» **What the task requires**:
Given the material below, return only the lines starting at the line with "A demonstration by" and ending at the line with "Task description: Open", exactly as they appear.

» **The data**:
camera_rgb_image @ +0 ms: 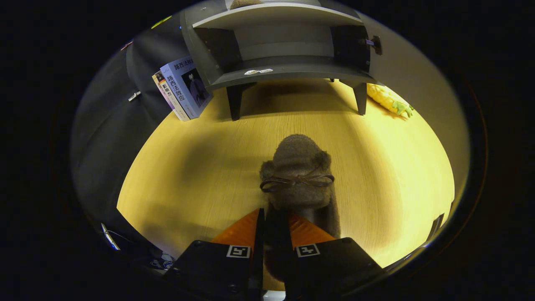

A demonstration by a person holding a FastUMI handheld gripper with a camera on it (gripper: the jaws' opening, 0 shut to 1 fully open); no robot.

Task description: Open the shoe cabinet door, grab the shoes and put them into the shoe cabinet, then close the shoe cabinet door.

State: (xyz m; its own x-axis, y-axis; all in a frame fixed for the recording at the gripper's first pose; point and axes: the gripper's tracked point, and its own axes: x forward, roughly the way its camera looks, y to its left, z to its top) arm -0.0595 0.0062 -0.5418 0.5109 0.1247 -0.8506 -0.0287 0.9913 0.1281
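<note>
- gripper (273,228) clenched on the fuzzy shoe's (299,173) heel, toe toward 12 o'clock
- shoe cabinet (280,46) open at 12 o'clock, well beyond
- step: carry; next, lift into the shelf

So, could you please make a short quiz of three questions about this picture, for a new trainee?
1. True or false: the cabinet doors are open.
2. What does the gripper hold? A) a book B) the fuzzy slipper C) the toy pineapple
3. Fill in: the books lean beside the cabinet's ____ side, seen from the gripper.

Key
1. True: both doors are swung out and the shelves show.
2. B: the jaws are closed on the slipper's heel end, with its toe pointing toward the cabinet.
3. Left; the pineapple lies on the wooden floor at the right.
</note>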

» **Your response**:
A demonstration by a person holding a FastUMI handheld gripper with a camera on it (gripper: the jaws' opening, 0 shut to 1 fully open); no robot.

Task description: Open the shoe cabinet door, grab the shoes and put them into the shoe cabinet, then close the shoe cabinet door.

This answer requires no further additions.